HOW TO COMPLETE THIS TASK>
Reproduce exactly the lines of the material beneath, from the line that contains "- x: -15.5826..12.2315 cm" to the line that contains "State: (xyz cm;", both included, and no other lines.

DATA EXTRACT>
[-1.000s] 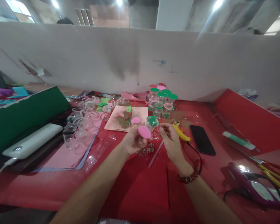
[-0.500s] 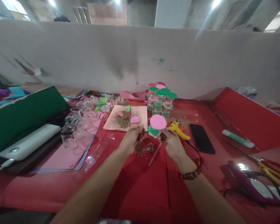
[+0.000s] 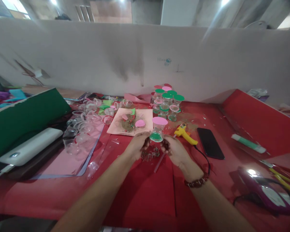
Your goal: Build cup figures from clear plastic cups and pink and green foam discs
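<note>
Between my two hands stands a clear plastic cup piece, narrow at the waist, with a pink paper disc on top and a green disc at its lower end. My left hand closes its fingertips on the lower left rim. My right hand pinches the lower right rim. Below the hands lies a small heap of shavings beside a glue stick. Just behind is a pink paper stack carrying another pink disc and brownish debris.
Similar cup pieces with green and pink discs stand at the back. Loose clear cups crowd the left, near a white power bank. A yellow glue gun, black phone and glue tube lie right.
The cup piece has tilted upright and shifted slightly left, so its pink disc now shows nearly edge-on and its clear waist is visible. My right hand has moved a little left and down with it.
</note>
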Action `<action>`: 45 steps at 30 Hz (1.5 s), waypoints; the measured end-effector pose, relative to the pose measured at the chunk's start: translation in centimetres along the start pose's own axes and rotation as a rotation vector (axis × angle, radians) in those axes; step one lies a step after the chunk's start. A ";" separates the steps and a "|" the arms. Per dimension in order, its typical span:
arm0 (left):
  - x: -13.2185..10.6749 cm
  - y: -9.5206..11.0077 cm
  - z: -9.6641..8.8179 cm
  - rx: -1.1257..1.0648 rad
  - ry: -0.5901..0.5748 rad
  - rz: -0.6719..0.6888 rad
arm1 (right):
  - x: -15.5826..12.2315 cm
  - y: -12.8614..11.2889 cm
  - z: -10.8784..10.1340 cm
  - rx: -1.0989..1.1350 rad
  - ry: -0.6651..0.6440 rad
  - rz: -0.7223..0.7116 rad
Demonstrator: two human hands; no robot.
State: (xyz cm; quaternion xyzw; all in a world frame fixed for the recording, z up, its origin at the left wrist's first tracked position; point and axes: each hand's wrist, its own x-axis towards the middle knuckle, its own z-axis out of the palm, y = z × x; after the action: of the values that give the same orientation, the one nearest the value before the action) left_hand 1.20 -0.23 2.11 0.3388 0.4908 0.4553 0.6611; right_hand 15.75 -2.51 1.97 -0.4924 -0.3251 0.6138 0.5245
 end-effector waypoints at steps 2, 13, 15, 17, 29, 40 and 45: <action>0.0 -0.1 0.1 0.002 -0.002 0.008 | 0.0 -0.1 0.1 0.026 0.004 0.039; -0.5 0.2 0.4 0.025 0.011 0.140 | 0.0 0.7 0.3 0.021 -0.049 -0.073; -0.5 0.2 0.3 0.031 0.035 0.157 | 0.0 0.8 0.3 0.006 -0.061 -0.091; -0.6 0.1 0.3 0.034 0.039 0.149 | 0.0 0.8 0.4 -0.005 -0.031 -0.098; -0.5 -0.4 0.3 0.021 0.012 0.106 | 0.5 1.0 0.3 0.025 0.037 -0.151; -1.8 0.5 1.0 0.077 -0.088 0.274 | 0.9 1.2 -0.2 -0.020 0.159 -0.163; -1.8 0.1 0.8 -0.019 -0.177 0.270 | 0.2 1.3 0.1 -0.077 -0.017 -0.136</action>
State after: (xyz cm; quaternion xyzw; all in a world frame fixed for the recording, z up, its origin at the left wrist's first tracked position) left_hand 1.78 -1.90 3.04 0.4342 0.3761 0.5130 0.6379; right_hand 15.20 -2.61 0.75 -0.4838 -0.3857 0.5678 0.5429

COMPLETED EXERCISE>
  - x: -15.5826..12.2315 cm
  - y: -12.8614..11.2889 cm
  - z: -10.8784..10.1340 cm
  - rx: -1.0989..1.1350 rad
  - ry: -0.6651..0.6440 rad
  - rz: -0.7223..0.7116 rad
Demonstrator: two human hands; no robot.
State: (xyz cm; quaternion xyzw; all in a world frame fixed for the recording, z up, its origin at the left wrist's first tracked position; point and axes: each hand's wrist, its own x-axis towards the middle knuckle, its own z-axis out of the palm, y = z × x; after the action: of the values that give the same orientation, the one nearest the value before the action) left_hand 1.20 -0.23 2.11 0.3388 0.4908 0.4553 0.6611; right_hand 15.75 -2.51 1.97 -0.4924 -0.3251 0.6138 0.5245

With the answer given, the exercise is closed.